バイアグラ、レビトラは、多剤耐性関連蛋白7の基質であるパクリタキセル、ドセタキセル、ビンブラスチンの感受性を回復させましたが、 その基質ではないシスプラチンの感受性は回復しなかったとしています。
このことから、細胞外へ薬剤を流出させるポンプとも言える多剤耐性関連蛋白7を、バイアグラ、レビトラは標的としていると考えられます。

バイアグラとレビトラは、似通った分子構造を有しますが、 シアリスは、これらとは、やや異なった構造をしています。 ともにサイクリックGMPを分解を抑制し、細胞内のサイクリックGMP濃度を増加させることにより、最終的に勃起改善効果を示します。

これら薬剤を癌治療に応用しようとした報告もございます。
PDE5阻害剤は、癌細胞の増殖を抑制し、アポトーシス(細胞死)を促進する作用も示されています。
また、バイアグラおよびレビトラは、カスパーゼという酵素依存的に、慢性B細胞性白血病のアポトーシスを誘発し、 前立腺癌においては、バイアグラがドキソルビシンが誘導するアポトーシスを増強し、 カスパーゼを活性化させるとした報告もございます。
バイアグラが腫瘍血管の透過性を亢進し、抗ガン剤の脳腫瘍への到達を改善する可能性なども指摘されています。
PDE5阻害剤は、癌に対する免疫反応を修飾し、癌が引き起こしている免疫抑制を回復するともされています。

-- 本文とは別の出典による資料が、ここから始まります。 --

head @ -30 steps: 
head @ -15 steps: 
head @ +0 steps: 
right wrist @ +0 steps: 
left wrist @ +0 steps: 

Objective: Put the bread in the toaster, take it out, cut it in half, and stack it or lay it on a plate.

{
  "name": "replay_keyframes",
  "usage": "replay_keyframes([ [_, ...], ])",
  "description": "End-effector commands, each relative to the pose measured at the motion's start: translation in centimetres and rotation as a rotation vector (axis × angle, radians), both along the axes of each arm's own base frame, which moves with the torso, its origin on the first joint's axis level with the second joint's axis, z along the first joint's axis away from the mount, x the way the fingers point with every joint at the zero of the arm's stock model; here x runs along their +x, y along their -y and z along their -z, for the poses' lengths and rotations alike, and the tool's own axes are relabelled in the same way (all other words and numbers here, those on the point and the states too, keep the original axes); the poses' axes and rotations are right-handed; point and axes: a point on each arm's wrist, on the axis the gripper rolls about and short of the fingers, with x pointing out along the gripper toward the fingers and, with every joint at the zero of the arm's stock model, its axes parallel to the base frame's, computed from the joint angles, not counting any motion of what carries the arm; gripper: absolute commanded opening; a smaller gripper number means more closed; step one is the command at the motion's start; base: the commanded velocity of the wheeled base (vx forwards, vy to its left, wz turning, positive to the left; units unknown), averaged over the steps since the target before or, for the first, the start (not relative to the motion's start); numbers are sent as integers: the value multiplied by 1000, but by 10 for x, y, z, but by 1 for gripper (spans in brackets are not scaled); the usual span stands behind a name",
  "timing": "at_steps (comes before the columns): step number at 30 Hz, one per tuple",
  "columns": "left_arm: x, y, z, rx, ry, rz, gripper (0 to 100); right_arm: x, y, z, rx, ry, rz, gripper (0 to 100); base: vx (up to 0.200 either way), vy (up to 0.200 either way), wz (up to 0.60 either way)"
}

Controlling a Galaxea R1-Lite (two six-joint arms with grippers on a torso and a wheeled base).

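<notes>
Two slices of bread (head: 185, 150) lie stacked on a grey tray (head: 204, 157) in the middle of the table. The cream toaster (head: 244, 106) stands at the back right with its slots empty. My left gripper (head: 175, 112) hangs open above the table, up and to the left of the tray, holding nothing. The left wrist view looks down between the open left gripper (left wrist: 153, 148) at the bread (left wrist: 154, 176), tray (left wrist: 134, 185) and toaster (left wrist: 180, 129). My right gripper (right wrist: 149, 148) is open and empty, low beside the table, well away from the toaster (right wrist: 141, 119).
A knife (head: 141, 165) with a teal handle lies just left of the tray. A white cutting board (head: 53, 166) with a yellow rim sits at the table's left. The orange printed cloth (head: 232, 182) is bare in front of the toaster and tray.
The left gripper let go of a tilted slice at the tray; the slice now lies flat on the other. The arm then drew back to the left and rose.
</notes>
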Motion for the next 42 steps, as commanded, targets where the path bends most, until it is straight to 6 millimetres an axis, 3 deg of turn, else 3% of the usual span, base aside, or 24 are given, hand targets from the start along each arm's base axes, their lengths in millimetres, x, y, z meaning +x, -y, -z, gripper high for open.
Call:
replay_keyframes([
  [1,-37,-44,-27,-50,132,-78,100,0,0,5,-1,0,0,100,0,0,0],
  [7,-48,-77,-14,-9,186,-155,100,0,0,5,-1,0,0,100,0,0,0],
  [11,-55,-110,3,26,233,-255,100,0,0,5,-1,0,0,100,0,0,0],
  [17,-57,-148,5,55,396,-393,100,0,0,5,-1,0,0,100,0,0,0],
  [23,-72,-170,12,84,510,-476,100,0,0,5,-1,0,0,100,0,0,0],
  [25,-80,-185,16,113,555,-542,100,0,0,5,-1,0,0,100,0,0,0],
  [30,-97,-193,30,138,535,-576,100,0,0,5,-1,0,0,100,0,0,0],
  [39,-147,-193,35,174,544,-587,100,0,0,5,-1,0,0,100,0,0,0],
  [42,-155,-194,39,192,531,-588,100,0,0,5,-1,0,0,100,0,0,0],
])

このように様々な可能性が指摘されていますが、それは、PDE5が細胞内の伝達機構に関わっているからに他なりません。 つまり、単純に勃起改善薬という範疇には収まりきらない薬剤です。 副作用の多さは、逆に言うと様々な効果を有している事を示唆していることに繋がり、 さらに、より選択性の高い勃起薬が開発される余地が残されていることでもあります。

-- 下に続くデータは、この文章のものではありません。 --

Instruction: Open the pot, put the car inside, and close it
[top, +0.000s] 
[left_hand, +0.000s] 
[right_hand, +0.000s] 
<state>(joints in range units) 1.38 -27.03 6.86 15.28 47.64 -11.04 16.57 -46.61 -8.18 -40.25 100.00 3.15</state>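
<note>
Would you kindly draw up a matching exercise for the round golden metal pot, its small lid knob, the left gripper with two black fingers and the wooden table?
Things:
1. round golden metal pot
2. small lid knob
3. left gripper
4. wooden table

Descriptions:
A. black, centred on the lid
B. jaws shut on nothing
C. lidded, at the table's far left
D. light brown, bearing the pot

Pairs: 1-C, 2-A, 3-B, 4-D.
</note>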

シアリスにおいては、このような報告が少ないように思えます。 理由として、先にも述べましたが、分子構造が、バイアグラ、レビトラと異なることが挙げられます。 そのため、非常に長い半減期を有すなどの特徴があるわけです。 選択的PDE5阻害剤とはされていますが、他のアイソザイムにも作用する事が考えられ、これが差につながった可能性もございます。 バイアグラ、レビトラは、シアリスと比較した場合、PDE5に加え、PDE1、PDE6に対しても、阻害作用を呈します。 これが原因かもしれませんが、詳細は明らかではありません。

これをもって、抗ガン剤とED治療薬を併用して下さいと言っているわけではありません。 あくまでも、可能性があるとする基礎研究の一つとお考えください。


参考文献
PDE5 inhibitors,sildenafil and vardenafil,reverse multidrug resistance by inhiting the efflux function of multidrug resistance protein7(ATP-binding Cassette C10) transporter.